## YOUR OBJECTIVE
With the images removed, return every line below exactly as it reads.

== THE DATA ==

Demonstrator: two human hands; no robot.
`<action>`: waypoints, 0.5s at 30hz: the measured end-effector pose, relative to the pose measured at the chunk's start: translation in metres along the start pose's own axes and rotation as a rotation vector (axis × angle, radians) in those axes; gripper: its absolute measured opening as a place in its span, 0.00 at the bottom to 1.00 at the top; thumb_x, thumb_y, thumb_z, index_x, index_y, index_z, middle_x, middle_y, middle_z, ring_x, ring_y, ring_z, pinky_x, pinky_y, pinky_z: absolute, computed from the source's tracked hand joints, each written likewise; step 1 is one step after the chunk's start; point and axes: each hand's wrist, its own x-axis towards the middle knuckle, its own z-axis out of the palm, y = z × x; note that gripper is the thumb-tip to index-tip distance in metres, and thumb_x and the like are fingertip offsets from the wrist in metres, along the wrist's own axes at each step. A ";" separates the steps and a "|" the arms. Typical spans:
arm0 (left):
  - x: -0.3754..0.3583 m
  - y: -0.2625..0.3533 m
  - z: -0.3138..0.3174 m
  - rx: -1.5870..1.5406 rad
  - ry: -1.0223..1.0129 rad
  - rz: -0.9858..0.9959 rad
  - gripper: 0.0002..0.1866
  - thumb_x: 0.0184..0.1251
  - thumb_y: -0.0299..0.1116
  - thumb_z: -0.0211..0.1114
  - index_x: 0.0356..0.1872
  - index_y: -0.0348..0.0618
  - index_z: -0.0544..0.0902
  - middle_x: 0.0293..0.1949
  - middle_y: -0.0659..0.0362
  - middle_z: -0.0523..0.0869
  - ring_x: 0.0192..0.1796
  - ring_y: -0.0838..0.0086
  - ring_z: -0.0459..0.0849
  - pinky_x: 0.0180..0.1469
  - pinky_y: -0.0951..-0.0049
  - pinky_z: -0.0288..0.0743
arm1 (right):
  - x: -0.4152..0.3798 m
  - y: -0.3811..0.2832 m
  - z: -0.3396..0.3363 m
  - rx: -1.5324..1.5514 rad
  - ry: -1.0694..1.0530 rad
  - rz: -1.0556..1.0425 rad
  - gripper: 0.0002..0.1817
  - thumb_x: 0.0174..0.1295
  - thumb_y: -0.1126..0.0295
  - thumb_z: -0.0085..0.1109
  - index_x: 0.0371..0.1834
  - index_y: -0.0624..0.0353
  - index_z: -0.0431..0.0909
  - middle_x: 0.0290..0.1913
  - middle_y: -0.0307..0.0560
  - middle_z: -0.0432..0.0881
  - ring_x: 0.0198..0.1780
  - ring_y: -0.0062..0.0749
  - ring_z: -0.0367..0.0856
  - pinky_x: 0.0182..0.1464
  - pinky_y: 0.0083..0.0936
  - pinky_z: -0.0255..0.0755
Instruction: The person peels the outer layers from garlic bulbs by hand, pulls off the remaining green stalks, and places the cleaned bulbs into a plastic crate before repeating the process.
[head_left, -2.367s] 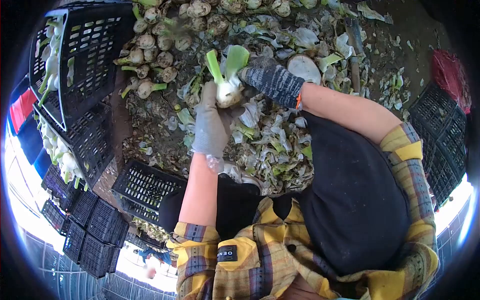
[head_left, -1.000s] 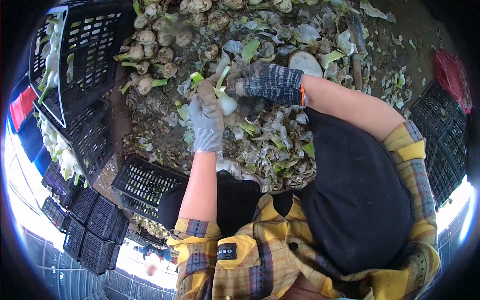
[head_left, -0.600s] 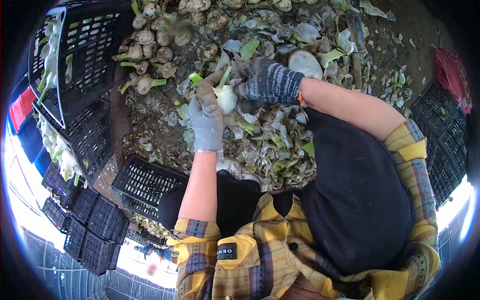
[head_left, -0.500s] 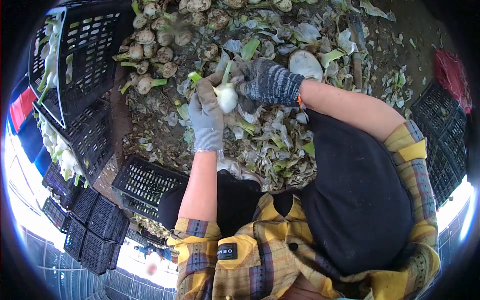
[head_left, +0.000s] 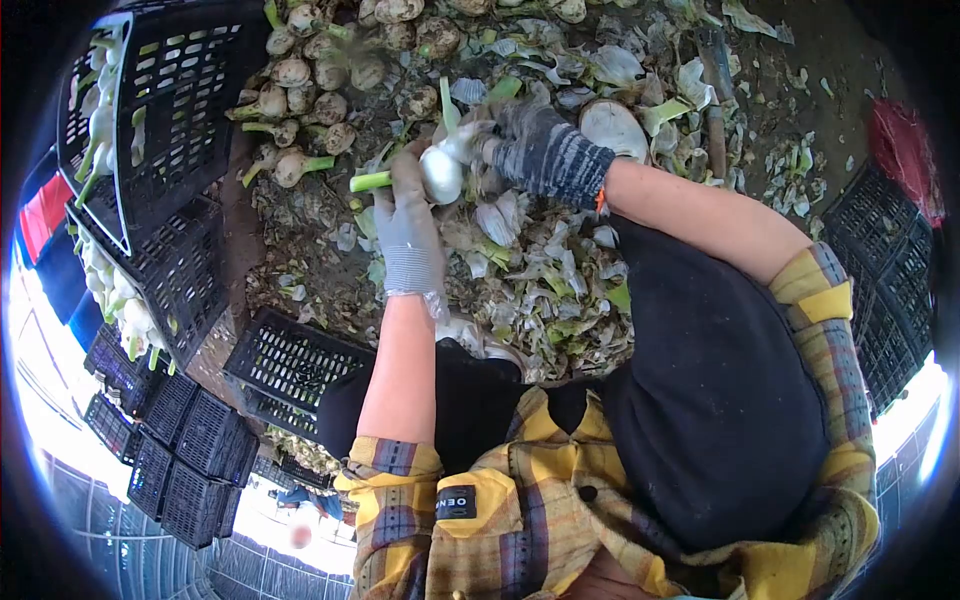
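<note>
A white garlic bulb [head_left: 441, 178] is held in the fingers of my left hand [head_left: 408, 215], which wears a light grey glove. A cut green stem [head_left: 371, 181] sticks out to the left past that hand, and another green stalk [head_left: 447, 108] points up above the bulb. My right hand [head_left: 545, 155], in a dark striped glove, is closed at the bulb's upper right. A whitish strip of skin [head_left: 470, 136] runs from the bulb to its fingers; motion blurs the fingertips. Loose peelings [head_left: 500, 218] lie beneath both hands.
Unpeeled garlic bulbs [head_left: 292, 75] are heaped at upper left. Black crates stand at left, one [head_left: 165, 100] with white garlic along its side, and another crate [head_left: 290, 355] sits near my knee. A round whitish disc [head_left: 612, 130] lies beside my right wrist. Red netting [head_left: 900, 155] is at right.
The bulb has turned and shifted slightly left and up, with its cut stem now pointing left. My right hand has moved a little up, and whitish skin now stretches between it and the bulb.
</note>
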 end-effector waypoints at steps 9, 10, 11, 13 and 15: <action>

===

## TASK RESULT
Demonstrator: two human hands; no robot.
`<action>`: waypoints, 0.5s at 30hz: the measured end-effector pose, relative to the pose measured at the chunk's start: translation in metres along the start pose's own axes and rotation as a rotation vector (axis × angle, radians) in those axes; gripper: its absolute measured opening as a place in its span, 0.00 at the bottom to 1.00 at the top; thumb_x, thumb_y, thumb_z, index_x, index_y, index_z, middle_x, middle_y, middle_z, ring_x, ring_y, ring_z, pinky_x, pinky_y, pinky_z: absolute, computed from the source's tracked hand joints, each written likewise; step 1 is one step after the chunk's start; point and axes: each hand's wrist, its own x-axis towards the middle knuckle, its own z-axis out of the palm, y = z × x; note that gripper is the thumb-tip to index-tip distance in metres, and thumb_x and the like are fingertip offsets from the wrist in metres, along the wrist's own axes at each step. A ";" separates the steps and a "|" the arms. Typical spans:
arm0 (left):
  - x: -0.3754..0.3583 m
  - y: -0.2625..0.3533 m
  - z: -0.3138..0.3174 m
  - rx: -1.5870..1.5406 rad
  - ry: -1.0223..1.0129 rad
  - rz: -0.9858..0.9959 rad
  - gripper: 0.0002..0.1866
  - thumb_x: 0.0184..0.1251
  - thumb_y: -0.0299..0.1116
  - thumb_z: -0.0211..0.1114
  - index_x: 0.0356..0.1872
  - index_y: -0.0348..0.0618
  - index_z: -0.0544..0.0902
  - middle_x: 0.0293..0.1949
  - middle_y: -0.0659..0.0362
  - middle_z: -0.0523..0.0869
  - ring_x: 0.0192..0.1796
  - ring_y: -0.0838..0.0086
  - ring_z: -0.0459..0.0849
  - pinky_x: 0.0180..0.1469
  - pinky_y: -0.0951..-0.0049
  - pinky_z: -0.0288..0.0743
arm1 (right):
  - x: -0.4152..0.3798 m
  - y: -0.3811..0.2832 m
  - z: -0.3396..0.3363 m
  - rx: -1.5324..1.5514 rad
  - ry: -1.0694..1.0530 rad
  - rz: -1.0556..1.0425 rad
  - gripper: 0.0002..0.1817
  - thumb_x: 0.0174..0.1295
  - thumb_y: -0.1126..0.0295
  - thumb_z: -0.0085..0.1109
  - index_x: 0.0371..0.1834
  - index_y: -0.0624..0.0353
  - index_z: -0.0431..0.0909
  - middle_x: 0.0290..0.1913
  - middle_y: -0.0307..0.0560
  - middle_z: -0.0432..0.0881
  - ring_x: 0.0198..0.1780
  - ring_y: -0.0062..0.0749
  - ring_z: -0.0367..0.0856
  - pinky_x: 0.0182..0.1464
  - pinky_y: 0.0083..0.0936
  - pinky_z: -0.0255..0.0755
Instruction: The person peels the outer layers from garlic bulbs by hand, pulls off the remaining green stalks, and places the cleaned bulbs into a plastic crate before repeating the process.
[head_left, -2.367s] 
[head_left, -1.000s] 
[head_left, -0.600s] 
[head_left, -0.500s] 
[head_left, +0.000s] 
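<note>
A white garlic bulb [head_left: 441, 178] is held in the fingers of my left hand [head_left: 408, 215], which wears a light grey glove. A cut green stem [head_left: 371, 181] sticks out to the left past that hand, and another green stalk [head_left: 447, 108] points up above the bulb. My right hand [head_left: 545, 155], in a dark striped glove, is closed at the bulb's upper right. A whitish strip of skin [head_left: 470, 136] runs from the bulb to its fingers; motion blurs the fingertips. Loose peelings [head_left: 500, 218] lie beneath both hands.
Unpeeled garlic bulbs [head_left: 292, 75] are heaped at upper left. Black crates stand at left, one [head_left: 165, 100] with white garlic along its side, and another crate [head_left: 290, 355] sits near my knee. A round whitish disc [head_left: 612, 130] lies beside my right wrist. Red netting [head_left: 900, 155] is at right.
The bulb has turned and shifted slightly left and up, with its cut stem now pointing left. My right hand has moved a little up, and whitish skin now stretches between it and the bulb.
</note>
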 end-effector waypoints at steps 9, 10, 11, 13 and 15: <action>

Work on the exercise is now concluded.